Here, some nuance is needed. Some immediate media reporting wrongly referred to older gravesites as “mass graves” and also assumed no markers had ever been placed on individual graves. In calm opposition to such sensationalism, in Saskatchewan, the Cowessess First Nation chief remarked on graves near the Marieval Indian Residential School in existence from operated from 1899 to 1997: Chief Cadmus Delorme told reporters that “This is not a mass grave site,” but one with unmarked graves at present, also noting they previously might have been marked.

That initial reporting spurred my thoughts as I gazed at my own relatives’ memorial markers. Those are in granite, the same stone used to build the pyramids. The markings will one day fade with time, perhaps a century or two from now and then future generations will need to decide if they wish to restore such sites. Nonetheless, the possibility did occur to me that some nun or teacher in 1920 or 1950 might well have marked individual graves with a wooden marker, cross or tombstone. Those of course would not have survived the weathering of time.

In fact, a submission to the Truth and Reconciliation Commission (TRC) noted just this practice, at least in part. In a 44-page submission, Prof. Scott Hamilton of Lakehead University showed great diligence, respect and empathy by detailing past practices, and offering some recommendations about how to address the “gaps in our current knowledge about school cemeteries, and how best to document, commemorate and protect them.”

He observed that “While some graves and cemeteries associated with the residential schools are known and are still maintained, others are now unknown or incompletely documented in the literature, and may even have passed from local memory.”

As far as how children and others (some gravesites also contain adults and were also community gravesites with non-Indigenous burials) were commemorated at the time, Hamilton notes that “Even when considering presently known and maintained cemeteries, some graves may lie unrecognized after the decay and disappearance of wood grave markers and enclosing graveyard fences,’ which he notes “presents a serious challenge for identifying, commemorating, or protecting unmarked graves and undocumented cemeteries.”

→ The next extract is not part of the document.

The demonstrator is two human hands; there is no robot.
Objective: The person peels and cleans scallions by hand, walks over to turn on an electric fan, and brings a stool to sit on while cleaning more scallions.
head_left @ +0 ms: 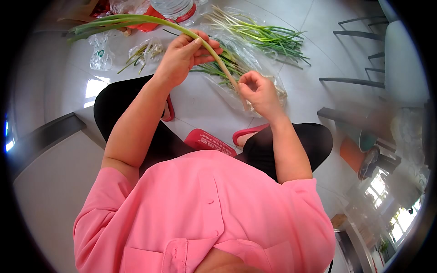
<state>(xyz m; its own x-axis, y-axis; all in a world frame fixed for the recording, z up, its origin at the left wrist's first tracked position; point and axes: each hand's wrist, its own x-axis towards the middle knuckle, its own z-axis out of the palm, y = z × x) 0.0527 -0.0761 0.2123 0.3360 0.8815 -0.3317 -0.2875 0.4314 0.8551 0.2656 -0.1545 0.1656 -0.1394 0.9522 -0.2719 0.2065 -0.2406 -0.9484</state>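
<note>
A long green onion (pixel 221 65) runs across the view, its green leaves trailing to the upper left and its pale end pointing down to the right. My left hand (pixel 185 53) is closed around the middle of the stalk, thumb on top. Close to the pale end, my right hand (pixel 259 93) is pinched against the stalk; whether a thin strip of skin is between the fingers cannot be made out. Beneath the stalk, a clear plastic bag (pixel 268 86) lies on the floor with more green onions (pixel 232 66) partly covered by it.
A bunch of thin green onions (pixel 268 37) lies on the tiled floor (pixel 300 98) at the top. Trimmings (pixel 144 53) and a crumpled plastic bag (pixel 101 53) are at upper left, near a large clear bottle (pixel 175 8). Dark rack bars (pixel 353 82) stand at right.
</note>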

Given burial practices were ad hoc as Hamilton notes, and in some extreme cases such as the influenza pandemic that swept the world between 1918 and 1920 upended even standard burial practices, the Lakehead professor offers some useful recommendations to governments now on how to restore memories.

There is much detail in Hamilton’s submission and is worth reading in full. But in brief, options exist from heritage designations to other municipal, provincial and First Nations designations that would protect such sites. Identifications are a much more complex task, but local records will be of some assistance where they exist.

Memories will fade one day but in centuries

Back in 2008, I hiked through Scotland’s Isle of Skye with some friends and came across dilapidated graveyards that dated back to the 17th century. Of course, some graveyards in the United Kingdom and in Europe go back much farther than even that. One day, my families’ markers will fade, even those made of granite, and future generations in 2221 or 2321 may allow such memories to fade permanently in the mists of time.

But in the present, my buried relatives are near enough in time for memories to rise to the surface. On residential school graves, one need not accept errors in early reporting as definitive, but proper documentation and then commemoration is the right thing to do, including with taxpayer funds.

The children as children and others buried there, be it in 1890 or 1950, are yet near enough to all of us to accord them respect, remembrance, and to give everyone the chance to wander and wonder.

Mark Milke wears many hats and one is that of an author. His most recent book is The Victim Cult: How the culture of blame hurts everyone and wrecks civilizations.